[Task to complete]: Where the listing below has a line containing "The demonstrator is", output that line and all lines after it, verbatim, and no others.

[Raw data]:
****

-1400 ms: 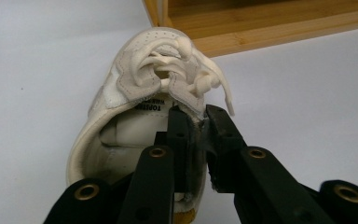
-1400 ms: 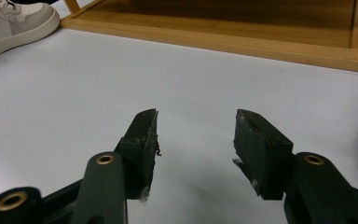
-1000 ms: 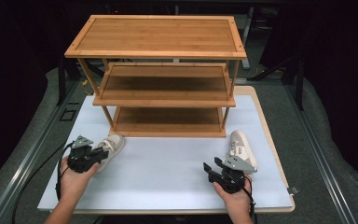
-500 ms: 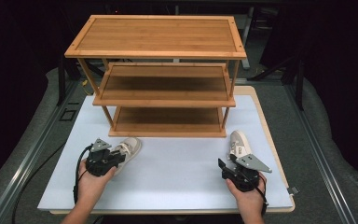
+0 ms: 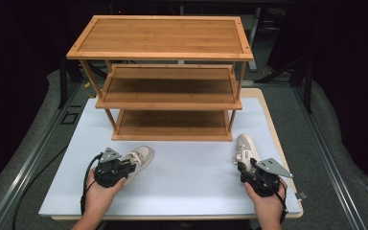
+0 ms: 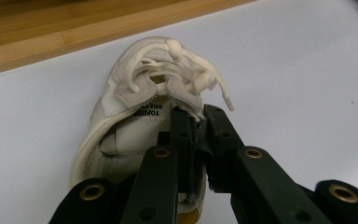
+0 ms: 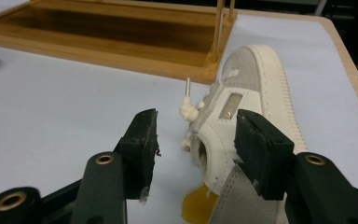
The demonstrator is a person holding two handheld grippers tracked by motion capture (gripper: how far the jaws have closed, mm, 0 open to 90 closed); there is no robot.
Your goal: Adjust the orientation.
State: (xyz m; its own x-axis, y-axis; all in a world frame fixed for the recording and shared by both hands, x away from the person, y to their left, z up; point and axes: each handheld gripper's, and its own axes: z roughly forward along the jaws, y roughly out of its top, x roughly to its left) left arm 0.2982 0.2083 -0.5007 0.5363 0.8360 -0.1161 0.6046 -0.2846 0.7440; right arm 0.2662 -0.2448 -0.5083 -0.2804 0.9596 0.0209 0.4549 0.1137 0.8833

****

[Result for this exercise]:
The demonstrator is a person holding two handheld grippers tracked by motion capture (gripper: how far the jaws have closed, mm, 0 open to 90 closed); there is no robot.
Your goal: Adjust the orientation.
State: (xyz m; its own x-axis, y-axis; all in a world frame fixed for the recording and shared by both hands, x away from the person, y to their left, z up; point and axes: each handheld gripper's, and its own axes: z roughly forward along the jaws, y roughly out of its top, x roughly to its left) left arm 0.2982 0.2083 -0.5007 0.5363 0.8360 -0.1161 0.6046 -0.2846 0.7440; right arm 0.2662 -0.2448 -0.5083 -0.2804 0.9596 0.0209 0.4549 0.1137 0.8833

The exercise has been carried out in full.